Re: [patch] mm: fix anon_vma races

linux-mm.kvack.org archive mirror
 help / color / mirror / Atom feed

From: Nick Piggin <nickpiggin@yahoo.com.au>
To: Hugh Dickins <hugh@veritas.com>
Cc: Nick Piggin <npiggin@suse.de>,
	Linus Torvalds <torvalds@linux-foundation.org>,
	Peter Zijlstra <a.p.zijlstra@chello.nl>,
	Linux Memory Management List <linux-mm@kvack.org>
Subject: Re: [patch] mm: fix anon_vma races
Date: Tue, 21 Oct 2008 14:59:54 +1100	[thread overview]
Message-ID: <200810211459.54882.nickpiggin@yahoo.com.au> (raw)
In-Reply-To: <Pine.LNX.4.64.0810190921170.11802@blonde.site>

On Sunday 19 October 2008 20:45, Hugh Dickins wrote:
> I'm fairly lost by now in all this, suffering from barrier sickness,
> and we're not understanding each other very well.  I'll have a try.
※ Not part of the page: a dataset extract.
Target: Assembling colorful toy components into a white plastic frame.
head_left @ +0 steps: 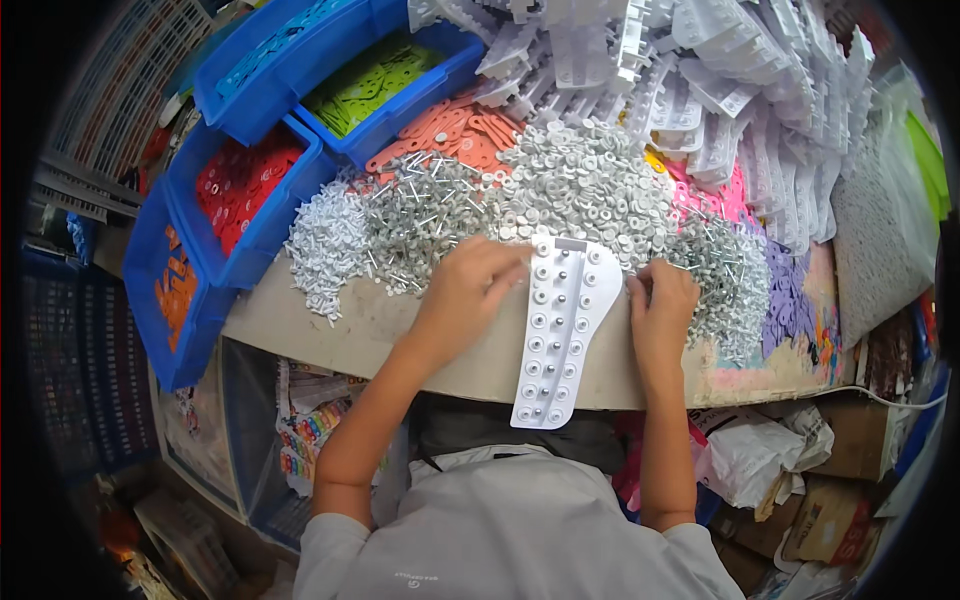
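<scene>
- White plastic plate (558, 335) lies at six o'clock on the bench edge, most holes already carrying washers and pins.
- Left hand (470, 290) curls at its ten o'clock corner; pinch unclear.
- Right hand (662, 305), fingers bunched, picks in metal pins (720, 270) at three o'clock.
- White washers (580, 185) heap at twelve.

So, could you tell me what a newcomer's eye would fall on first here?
Probably the long white plate studded with rivets at centre, with the left hand and right hand either side of it. Behind spreads a grey heap of washers, with blue bins of coloured pieces at upper left.
</scene>
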Available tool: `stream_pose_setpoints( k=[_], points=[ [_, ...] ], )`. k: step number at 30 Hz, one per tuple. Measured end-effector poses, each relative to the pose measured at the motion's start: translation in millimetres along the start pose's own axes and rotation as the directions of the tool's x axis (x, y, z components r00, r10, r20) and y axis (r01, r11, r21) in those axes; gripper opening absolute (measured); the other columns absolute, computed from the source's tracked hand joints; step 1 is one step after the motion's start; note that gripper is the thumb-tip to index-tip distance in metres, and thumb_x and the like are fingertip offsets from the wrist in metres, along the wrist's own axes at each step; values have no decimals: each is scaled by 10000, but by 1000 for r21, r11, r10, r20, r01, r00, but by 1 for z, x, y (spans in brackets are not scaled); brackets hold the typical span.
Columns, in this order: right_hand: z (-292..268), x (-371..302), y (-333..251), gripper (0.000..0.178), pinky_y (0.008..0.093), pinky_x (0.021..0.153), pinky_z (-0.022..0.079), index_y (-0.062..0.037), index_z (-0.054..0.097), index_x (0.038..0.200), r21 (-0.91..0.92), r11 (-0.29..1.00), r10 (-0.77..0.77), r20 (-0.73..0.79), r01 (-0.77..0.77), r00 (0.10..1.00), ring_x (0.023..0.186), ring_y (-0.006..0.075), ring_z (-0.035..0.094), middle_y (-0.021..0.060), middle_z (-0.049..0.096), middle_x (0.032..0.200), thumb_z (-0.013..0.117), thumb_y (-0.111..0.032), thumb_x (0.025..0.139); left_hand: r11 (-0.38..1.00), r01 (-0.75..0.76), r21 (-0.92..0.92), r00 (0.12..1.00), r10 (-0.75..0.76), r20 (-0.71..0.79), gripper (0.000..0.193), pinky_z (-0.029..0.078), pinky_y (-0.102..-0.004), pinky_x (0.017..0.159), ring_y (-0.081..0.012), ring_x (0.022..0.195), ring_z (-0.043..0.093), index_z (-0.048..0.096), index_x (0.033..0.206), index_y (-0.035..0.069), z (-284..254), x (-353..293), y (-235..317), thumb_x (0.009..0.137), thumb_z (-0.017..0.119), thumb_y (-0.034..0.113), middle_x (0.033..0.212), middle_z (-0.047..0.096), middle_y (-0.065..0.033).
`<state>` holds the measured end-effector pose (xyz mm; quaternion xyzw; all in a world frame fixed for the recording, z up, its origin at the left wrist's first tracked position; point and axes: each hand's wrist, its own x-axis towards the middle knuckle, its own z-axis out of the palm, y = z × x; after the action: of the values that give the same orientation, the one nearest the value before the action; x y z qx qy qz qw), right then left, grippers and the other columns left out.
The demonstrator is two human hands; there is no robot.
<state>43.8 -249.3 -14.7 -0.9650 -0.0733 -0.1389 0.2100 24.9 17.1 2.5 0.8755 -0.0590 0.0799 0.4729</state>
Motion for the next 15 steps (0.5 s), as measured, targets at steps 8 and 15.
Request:
stream_pose_setpoints(
  k=[8, 15],
  points=[
    [-6, -6, -11, 115, 408, 845, 438, -20, 635, 949, 204, 979, 18, -49, -8, 999, 905, 297, 571, 107, 614, 885, 713, -30, 864, 984, -119, -135, 979, 139, 150, 58, 471, -389, 813, -285, 880, 592, 702, 913, 51, 15, -30, 7, 879, 713, 97, 874, 650, -76],
    [-24, -24, -37, 85, 352, 846, 463, -1, 676, 922, 528, 849, -141, 237, -5, 961, 915, 240, 596, 99, 663, 939, 713, -22, 848, 989, -39, -140, 988, 59, 143, 97, 478, -355, 779, -248, 835, 603, 723, 949, 37, 29, -33, 2, 867, 742, 86, 873, 633, -68]
  ],
)
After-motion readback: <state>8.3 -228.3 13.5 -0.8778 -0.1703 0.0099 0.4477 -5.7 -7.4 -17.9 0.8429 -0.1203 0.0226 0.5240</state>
Not sure if you're still worried about this I'll just try to answer
anyway. Ignore it if you like ;)


> On Sun, 19 Oct 2008, Nick Piggin wrote:
> > On Sun, Oct 19, 2008 at 02:13:06AM +0100, Hugh Dickins wrote:
> > > That leaves Nick's original point, of the three CPUs with the third
> > > doing reclaim, with my point about needing smp_read_barrier_depends()
> > > over there.  I now think those races were illusory, that we were all
> > > overlooking something.  Reclaim (or page migration) doesn't arrive at
> > > those pages by scanning the old mem_map[] array, it gets them off an
> > > LRU list, whose spinlock is locked and unlocked to take them off; and
> > > the original faulting CPU had to lock and unlock that spinlock to put
> > > them on the LRU originally, at a stage after its anon_vma_prepare().
> > >
> > > Surely we have enough barriers there to make sure that anon_vma->lock
> > > is visibly initialized by the time page_lock_anon_vma() tries to take
> > > it?
> >
> > I don't think so. According to the race, the stores to anon_vma from
> > the first process would not arrive at the reclaimer in time. There
> > is no amount of barriers the reclaimer can perform to change this.
>
> No amount of barriers the reclaimer can do alone, the other end needs
> the complementary barriers.  I'm suggesting the lock-unlock pair when
> page is put on LRU provides that (though I do recall that unlock-lock
> is stronger), in association with reclaimer's lock when when it goes
> to take page from LRU.
>
> I don't grasp where I'm going wrong on that; but you're more interested
> in asserting that it's irrelevant by now anyway, and I'll probably be
> prepared to accept that.

Well it's just that CPU1 is what puts the page on the LRU, but CPU0
is the one who's stores we need to order.

CPU0
anon_vma->initialised = 1;
vma->anon_vma = vma;

CPU1
anon_vma = vma->anon_vma;
page->anon_vma = anon_vma;
spin_lock(lru_lock);
list_add(page, lru);
spin_unlock(lru_lock);

CPU2
spin_lock(lru_lock);
anon_vma = page->anon_vma;

So CPU2 definitely would see page->anon_vma to be what CPU1 set it to.
Locks provide that much ordering, of course. But it's CPU0's ordering
which is what matters -- CPU2 could still see anon_vma->initialised == 0
So CPU0 needs smp_wmb() between those.


> I think you're saying that with just that change to anon_vma_prepare(),
> we've then no need for the smp_wmb() and smp_read_barrier_depends() he
> retained from his first version.  I'm afraid my barrier sickness has
> reached that advanced stage in which I can no long tell whether that's
> obviously true or obviously false: like those perspective cube outlines
> you can switch either way in your mind, I see it both ways and feel
> very very stupid.  You'll have to settle that with Linus.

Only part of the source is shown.